Je ne vais pas rédiger des centaines de lignes au sujet de Superstition. Avant de crier au scandale, saches, ami lecteur, que dans le cas présent je me base sur des souvenirs de lecture plus que sur la lecture elle même. J’ai lu ce livre il y a des années, et je me souviens avoir été fasciné par cette histoire de fantôme. Pourquoi ? Parce qu’elle diffère des autres histoires du genre. Il n’est nullement question d’un poltergeist, d’une maison hantée ou d’un cimetière habité. Ici,  l’apparition du spectre est le fruit d’une expérience scientifique menée par des spécialistes en parapsychologie ou en science comportementale. Afin de démontrer le potentiel du cerveau humain et de son subconscient, les protagonistes mettent sur pied une expérience basée sur des séances de spiritisme. Au delà d’une avancée d’hypothèse pas forcément la plus crédible qui soit (les fantômes en tant que pures manifestations spirituelles ou mystiques s’avèrent plus probables), David Ambrose traîte le thème de la perception du réel en choisissant l’angle du divertissement.

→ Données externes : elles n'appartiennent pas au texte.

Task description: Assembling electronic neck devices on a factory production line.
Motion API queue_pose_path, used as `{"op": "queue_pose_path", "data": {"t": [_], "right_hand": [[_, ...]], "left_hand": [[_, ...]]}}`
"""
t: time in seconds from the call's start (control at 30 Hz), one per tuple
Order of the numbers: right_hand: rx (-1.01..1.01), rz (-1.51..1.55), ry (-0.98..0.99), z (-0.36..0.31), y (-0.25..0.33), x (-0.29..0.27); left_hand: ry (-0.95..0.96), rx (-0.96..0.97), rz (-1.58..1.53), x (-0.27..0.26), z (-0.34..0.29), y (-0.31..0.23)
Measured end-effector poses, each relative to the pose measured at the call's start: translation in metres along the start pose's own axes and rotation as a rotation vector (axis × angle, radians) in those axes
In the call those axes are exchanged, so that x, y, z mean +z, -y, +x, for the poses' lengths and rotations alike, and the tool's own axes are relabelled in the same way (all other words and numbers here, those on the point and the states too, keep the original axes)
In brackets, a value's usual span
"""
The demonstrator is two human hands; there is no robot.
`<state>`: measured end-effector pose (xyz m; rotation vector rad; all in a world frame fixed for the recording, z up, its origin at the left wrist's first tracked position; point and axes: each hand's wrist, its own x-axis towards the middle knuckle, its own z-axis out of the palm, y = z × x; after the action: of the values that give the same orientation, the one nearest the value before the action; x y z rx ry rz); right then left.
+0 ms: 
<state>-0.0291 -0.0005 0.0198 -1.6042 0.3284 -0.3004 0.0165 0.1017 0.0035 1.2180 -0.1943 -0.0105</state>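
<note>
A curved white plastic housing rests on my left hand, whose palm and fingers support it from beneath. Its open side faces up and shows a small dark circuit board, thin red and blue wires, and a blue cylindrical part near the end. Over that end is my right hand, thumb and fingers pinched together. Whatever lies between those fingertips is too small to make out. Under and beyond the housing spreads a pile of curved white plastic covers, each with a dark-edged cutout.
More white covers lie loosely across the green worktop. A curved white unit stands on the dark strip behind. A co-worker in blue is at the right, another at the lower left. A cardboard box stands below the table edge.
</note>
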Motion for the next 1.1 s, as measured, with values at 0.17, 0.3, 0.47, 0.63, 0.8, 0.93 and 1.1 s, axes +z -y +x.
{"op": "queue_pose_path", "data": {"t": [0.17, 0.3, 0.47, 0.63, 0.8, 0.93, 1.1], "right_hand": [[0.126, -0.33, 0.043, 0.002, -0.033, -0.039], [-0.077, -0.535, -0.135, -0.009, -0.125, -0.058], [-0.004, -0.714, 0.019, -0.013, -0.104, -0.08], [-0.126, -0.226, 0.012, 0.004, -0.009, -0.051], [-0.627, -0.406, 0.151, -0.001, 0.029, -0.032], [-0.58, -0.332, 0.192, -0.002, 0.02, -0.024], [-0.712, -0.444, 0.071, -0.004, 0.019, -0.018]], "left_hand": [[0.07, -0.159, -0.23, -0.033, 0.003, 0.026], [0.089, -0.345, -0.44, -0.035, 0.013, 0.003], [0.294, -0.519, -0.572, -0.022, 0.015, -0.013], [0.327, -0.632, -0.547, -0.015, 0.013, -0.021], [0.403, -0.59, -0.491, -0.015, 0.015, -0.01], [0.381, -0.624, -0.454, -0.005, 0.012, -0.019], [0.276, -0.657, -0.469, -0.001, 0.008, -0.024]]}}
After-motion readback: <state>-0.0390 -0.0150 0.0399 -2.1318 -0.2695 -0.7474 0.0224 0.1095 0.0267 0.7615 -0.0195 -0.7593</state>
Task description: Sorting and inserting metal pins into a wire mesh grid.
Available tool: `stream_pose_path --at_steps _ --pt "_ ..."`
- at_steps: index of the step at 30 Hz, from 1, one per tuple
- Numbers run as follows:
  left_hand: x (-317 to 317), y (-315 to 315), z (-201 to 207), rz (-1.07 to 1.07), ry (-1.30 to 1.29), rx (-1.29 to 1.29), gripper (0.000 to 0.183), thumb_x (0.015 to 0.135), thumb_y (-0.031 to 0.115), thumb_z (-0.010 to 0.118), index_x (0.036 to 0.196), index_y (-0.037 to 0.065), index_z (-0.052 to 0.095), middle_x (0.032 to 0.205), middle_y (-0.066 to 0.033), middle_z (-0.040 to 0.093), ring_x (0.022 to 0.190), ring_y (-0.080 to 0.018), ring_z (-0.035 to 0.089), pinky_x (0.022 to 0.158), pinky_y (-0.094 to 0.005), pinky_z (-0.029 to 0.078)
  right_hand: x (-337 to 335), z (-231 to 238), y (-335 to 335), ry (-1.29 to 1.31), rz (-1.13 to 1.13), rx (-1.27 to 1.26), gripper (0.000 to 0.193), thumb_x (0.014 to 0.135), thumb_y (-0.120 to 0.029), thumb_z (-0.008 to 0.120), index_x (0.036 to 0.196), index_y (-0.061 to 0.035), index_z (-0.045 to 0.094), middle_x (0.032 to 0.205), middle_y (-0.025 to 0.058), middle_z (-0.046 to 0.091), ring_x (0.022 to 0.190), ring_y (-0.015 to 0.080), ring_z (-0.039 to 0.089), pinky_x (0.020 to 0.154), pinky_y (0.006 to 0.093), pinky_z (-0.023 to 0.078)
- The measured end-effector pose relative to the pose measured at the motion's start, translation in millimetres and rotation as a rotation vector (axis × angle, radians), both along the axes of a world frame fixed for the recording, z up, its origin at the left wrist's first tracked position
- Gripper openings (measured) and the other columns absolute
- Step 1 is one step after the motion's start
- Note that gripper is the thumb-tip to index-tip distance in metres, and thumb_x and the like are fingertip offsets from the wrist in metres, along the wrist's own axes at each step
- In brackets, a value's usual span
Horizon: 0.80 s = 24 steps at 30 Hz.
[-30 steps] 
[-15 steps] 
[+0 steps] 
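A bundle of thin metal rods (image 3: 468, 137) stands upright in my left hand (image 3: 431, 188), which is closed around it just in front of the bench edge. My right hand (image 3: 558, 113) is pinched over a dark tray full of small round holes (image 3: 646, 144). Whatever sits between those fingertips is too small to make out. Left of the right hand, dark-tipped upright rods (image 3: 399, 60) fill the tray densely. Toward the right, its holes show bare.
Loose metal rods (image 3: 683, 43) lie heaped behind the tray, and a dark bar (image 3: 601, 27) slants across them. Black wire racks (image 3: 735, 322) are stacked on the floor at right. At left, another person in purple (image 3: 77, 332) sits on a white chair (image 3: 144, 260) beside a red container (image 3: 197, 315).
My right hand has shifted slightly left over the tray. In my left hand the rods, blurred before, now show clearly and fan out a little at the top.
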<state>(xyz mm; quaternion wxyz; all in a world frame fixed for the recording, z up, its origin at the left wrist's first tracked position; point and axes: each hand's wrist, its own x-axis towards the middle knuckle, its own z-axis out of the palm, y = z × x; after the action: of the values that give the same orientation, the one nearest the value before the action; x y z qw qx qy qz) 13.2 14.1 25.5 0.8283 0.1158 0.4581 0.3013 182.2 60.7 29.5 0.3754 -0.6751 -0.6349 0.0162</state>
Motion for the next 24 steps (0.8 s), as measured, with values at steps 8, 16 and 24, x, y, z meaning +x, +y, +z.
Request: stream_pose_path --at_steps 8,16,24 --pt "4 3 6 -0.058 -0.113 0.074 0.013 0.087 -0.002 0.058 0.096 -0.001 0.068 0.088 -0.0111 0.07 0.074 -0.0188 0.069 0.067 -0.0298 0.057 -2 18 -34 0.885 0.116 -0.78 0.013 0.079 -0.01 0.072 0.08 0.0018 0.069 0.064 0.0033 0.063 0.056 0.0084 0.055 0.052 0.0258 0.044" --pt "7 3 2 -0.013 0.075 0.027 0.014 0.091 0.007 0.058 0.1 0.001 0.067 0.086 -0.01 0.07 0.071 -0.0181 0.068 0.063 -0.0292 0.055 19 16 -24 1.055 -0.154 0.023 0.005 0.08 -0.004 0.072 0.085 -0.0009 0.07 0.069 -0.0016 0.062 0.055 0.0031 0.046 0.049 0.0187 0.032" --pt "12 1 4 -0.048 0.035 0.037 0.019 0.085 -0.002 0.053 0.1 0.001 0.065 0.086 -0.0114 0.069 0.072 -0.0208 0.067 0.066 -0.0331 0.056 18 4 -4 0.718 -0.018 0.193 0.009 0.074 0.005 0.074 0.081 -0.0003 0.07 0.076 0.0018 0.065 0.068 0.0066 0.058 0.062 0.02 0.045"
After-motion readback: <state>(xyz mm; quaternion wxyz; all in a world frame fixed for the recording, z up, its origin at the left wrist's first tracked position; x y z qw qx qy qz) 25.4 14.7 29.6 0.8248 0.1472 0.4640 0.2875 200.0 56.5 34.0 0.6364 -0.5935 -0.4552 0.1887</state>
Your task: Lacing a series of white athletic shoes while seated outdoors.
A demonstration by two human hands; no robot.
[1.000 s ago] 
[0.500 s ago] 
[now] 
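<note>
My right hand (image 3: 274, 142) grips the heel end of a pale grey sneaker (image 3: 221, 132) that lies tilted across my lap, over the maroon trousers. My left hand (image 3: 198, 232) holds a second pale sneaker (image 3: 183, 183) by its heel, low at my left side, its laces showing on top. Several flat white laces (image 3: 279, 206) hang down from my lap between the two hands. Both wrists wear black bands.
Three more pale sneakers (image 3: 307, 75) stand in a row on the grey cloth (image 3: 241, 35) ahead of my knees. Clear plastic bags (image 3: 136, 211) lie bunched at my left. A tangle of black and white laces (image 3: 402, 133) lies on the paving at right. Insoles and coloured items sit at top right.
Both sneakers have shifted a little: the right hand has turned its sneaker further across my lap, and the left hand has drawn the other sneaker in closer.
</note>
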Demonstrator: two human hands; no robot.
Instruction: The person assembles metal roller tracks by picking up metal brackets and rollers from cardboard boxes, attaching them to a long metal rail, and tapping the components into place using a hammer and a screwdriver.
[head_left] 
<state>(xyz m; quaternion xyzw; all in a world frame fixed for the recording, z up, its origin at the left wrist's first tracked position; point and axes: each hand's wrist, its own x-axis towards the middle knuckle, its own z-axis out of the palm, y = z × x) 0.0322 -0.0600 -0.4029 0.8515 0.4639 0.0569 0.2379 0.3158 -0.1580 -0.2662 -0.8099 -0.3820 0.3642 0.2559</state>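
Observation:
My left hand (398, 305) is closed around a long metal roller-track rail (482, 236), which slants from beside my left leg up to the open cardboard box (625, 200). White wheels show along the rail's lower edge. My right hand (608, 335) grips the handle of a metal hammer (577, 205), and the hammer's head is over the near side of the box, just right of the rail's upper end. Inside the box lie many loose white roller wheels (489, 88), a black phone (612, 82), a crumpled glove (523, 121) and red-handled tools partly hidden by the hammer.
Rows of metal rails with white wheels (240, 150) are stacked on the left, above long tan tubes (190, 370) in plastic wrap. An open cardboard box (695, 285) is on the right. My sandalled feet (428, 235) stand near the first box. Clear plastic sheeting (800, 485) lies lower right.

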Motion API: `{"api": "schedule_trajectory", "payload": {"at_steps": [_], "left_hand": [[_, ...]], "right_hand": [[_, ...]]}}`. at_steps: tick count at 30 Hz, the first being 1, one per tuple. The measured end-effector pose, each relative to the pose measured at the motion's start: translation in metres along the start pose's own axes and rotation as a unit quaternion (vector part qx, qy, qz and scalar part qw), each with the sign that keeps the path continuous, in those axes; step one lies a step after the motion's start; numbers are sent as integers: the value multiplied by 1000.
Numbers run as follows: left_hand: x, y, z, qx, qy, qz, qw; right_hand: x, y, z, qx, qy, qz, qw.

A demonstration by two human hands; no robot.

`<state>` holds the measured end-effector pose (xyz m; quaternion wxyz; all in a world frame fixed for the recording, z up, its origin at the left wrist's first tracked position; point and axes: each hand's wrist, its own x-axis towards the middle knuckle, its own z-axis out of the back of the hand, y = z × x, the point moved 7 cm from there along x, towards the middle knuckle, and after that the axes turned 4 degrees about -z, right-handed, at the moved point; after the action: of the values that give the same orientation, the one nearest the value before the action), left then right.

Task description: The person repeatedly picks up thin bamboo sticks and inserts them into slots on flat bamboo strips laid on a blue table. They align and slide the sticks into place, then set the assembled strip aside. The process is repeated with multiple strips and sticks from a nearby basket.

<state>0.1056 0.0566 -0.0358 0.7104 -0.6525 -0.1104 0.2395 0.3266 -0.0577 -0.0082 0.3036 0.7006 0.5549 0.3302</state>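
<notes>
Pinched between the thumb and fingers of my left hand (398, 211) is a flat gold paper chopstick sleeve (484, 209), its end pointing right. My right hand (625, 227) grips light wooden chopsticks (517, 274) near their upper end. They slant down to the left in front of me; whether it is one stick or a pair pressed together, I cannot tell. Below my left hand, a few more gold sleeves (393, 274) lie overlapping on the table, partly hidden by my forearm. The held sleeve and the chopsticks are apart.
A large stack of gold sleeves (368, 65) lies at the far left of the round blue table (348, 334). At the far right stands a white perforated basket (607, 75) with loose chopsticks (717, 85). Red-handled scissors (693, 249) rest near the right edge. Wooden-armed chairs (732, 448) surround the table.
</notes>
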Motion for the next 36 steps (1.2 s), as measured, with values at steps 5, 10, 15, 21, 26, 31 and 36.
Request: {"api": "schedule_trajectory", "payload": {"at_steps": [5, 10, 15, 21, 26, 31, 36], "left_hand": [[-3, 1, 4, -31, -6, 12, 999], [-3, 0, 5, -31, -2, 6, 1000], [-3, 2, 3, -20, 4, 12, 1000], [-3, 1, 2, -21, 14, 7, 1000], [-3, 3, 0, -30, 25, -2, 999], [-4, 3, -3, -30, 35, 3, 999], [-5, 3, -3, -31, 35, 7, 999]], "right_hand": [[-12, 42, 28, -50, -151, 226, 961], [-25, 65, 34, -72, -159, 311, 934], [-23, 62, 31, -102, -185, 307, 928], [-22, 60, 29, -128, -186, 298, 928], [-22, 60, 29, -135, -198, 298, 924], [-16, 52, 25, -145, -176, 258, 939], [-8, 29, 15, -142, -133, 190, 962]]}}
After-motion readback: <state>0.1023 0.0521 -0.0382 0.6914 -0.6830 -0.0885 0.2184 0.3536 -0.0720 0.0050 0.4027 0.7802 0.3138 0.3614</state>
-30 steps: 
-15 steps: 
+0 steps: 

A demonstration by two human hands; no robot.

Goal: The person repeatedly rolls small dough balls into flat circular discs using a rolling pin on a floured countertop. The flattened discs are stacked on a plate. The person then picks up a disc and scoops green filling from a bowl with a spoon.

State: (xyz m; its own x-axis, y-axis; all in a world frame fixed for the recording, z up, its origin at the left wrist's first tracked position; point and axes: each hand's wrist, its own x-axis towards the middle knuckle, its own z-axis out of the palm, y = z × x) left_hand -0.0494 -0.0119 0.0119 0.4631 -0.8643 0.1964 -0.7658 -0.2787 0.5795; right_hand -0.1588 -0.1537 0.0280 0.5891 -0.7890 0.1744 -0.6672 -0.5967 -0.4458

L’esprit créé s’approprie une identité et une conscience propres, et lorsque l’Histoire semble réécrite, les scientifiques réalisent combien leur expérience leur échappe. Bien que basé sur un rythme relativement lent, le récit est mené de main de maître. Ponctuée de séquences angoissantes, sans jamais verser dans la surenchère, l’histoire garantit le suspense jusqu’au dénouement.

Superstition vaut mieux que ce très court article, j’en suis bien conscient. Je vais donc conclure rapidement pour aller à l’essentiel : si tu aimes avoir peur des fantômes, ce livre est un incontournable pour toi.